Understanding the Statistical Accuracy-Communication Trade-off in Personalized Federated Learning with Minimax Guarantees
This work addresses the efficiency trade-offs in federated learning for distributed clients with heterogeneous data, providing theoretical insights that are incremental to existing research.
The paper tackles the trade-off between statistical accuracy and communication cost in personalized federated learning by quantifying how personalization degree affects this balance, achieving minimax optimality in statistical accuracy and validating results on synthetic and real-world datasets.

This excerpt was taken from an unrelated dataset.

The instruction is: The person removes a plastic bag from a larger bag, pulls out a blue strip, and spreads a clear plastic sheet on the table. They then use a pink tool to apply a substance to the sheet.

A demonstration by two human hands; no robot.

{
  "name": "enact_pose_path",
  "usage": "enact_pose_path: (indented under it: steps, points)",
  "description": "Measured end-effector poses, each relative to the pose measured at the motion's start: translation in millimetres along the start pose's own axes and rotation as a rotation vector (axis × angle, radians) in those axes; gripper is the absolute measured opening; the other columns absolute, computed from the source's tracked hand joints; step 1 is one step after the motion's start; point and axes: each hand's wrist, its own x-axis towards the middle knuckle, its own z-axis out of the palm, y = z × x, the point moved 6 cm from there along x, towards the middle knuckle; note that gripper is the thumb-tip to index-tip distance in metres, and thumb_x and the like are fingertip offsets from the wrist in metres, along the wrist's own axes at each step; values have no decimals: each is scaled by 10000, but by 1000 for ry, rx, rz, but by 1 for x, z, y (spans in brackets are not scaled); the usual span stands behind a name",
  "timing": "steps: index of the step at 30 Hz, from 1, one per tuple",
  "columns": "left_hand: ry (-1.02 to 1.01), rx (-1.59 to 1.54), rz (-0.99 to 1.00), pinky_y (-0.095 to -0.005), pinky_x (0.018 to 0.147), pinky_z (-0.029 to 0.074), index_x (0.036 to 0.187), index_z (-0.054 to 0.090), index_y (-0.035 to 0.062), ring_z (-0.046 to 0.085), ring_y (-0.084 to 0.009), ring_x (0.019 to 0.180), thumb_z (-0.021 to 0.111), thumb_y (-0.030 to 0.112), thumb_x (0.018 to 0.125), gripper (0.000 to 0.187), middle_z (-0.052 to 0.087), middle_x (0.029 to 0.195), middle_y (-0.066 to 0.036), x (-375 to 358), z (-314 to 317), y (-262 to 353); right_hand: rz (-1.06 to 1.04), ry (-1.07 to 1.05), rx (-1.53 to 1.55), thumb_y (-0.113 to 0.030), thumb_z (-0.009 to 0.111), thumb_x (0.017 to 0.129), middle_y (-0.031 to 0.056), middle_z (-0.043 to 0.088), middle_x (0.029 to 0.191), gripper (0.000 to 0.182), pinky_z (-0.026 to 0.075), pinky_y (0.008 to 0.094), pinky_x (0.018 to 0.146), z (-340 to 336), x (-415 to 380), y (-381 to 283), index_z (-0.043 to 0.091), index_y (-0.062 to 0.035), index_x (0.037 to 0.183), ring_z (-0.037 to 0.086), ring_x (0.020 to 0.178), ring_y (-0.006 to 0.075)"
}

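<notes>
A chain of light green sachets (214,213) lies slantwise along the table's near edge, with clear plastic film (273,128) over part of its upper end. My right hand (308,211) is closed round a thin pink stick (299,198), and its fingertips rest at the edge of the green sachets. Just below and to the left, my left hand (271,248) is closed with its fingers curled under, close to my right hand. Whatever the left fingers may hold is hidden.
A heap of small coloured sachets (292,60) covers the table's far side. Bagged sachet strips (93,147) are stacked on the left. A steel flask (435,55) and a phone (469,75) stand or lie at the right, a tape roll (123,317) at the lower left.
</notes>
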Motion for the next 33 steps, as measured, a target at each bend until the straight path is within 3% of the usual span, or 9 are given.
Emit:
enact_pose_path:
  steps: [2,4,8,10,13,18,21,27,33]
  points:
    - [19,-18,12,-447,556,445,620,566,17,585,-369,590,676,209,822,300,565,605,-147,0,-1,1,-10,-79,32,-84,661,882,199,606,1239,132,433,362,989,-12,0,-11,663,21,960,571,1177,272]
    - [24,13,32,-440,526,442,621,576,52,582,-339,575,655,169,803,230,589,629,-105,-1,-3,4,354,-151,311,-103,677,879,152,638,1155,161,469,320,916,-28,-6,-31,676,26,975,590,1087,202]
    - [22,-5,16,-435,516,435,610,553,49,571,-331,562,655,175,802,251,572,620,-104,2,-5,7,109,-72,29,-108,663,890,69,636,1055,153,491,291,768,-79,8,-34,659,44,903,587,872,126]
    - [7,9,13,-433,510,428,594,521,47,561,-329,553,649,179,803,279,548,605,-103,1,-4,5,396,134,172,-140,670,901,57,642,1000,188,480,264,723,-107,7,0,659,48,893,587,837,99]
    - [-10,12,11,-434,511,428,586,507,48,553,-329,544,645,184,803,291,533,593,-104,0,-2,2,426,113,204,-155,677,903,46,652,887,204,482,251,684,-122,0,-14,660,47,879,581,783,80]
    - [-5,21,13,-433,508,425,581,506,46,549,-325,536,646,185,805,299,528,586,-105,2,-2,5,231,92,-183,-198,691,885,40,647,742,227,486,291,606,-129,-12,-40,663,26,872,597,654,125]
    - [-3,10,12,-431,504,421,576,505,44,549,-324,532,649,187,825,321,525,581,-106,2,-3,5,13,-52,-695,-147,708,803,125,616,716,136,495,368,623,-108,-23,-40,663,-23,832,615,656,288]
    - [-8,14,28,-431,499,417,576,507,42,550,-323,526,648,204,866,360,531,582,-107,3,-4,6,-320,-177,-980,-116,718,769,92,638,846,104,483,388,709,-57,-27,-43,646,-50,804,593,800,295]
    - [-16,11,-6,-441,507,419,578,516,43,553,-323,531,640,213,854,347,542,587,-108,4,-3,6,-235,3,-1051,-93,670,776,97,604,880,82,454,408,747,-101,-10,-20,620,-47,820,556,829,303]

Personalized federated learning (PFL) offers a flexible framework for aggregating information across distributed clients with heterogeneous data. This work considers a personalized federated learning setting that simultaneously learns global and local models. While purely local training has no communication cost, collaborative learning among the clients can leverage shared knowledge to improve statistical accuracy, presenting an accuracy-communication trade-off in personalized federated learning. However, the theoretical analysis of how personalization quantitatively influences sample and algorithmic efficiency and their inherent trade-off is largely unexplored. This paper makes a contribution towards filling this gap, by providing a quantitative characterization of the personalization degree on the tradeoff. The results further offers theoretical insights for choosing the personalization degree. As a side contribution, we establish the minimax optimality in terms of statistical accuracy for a widely studied PFL formulation. The theoretical result is validated on both synthetic and real-world datasets and its generalizability is verified in a non-convex setting.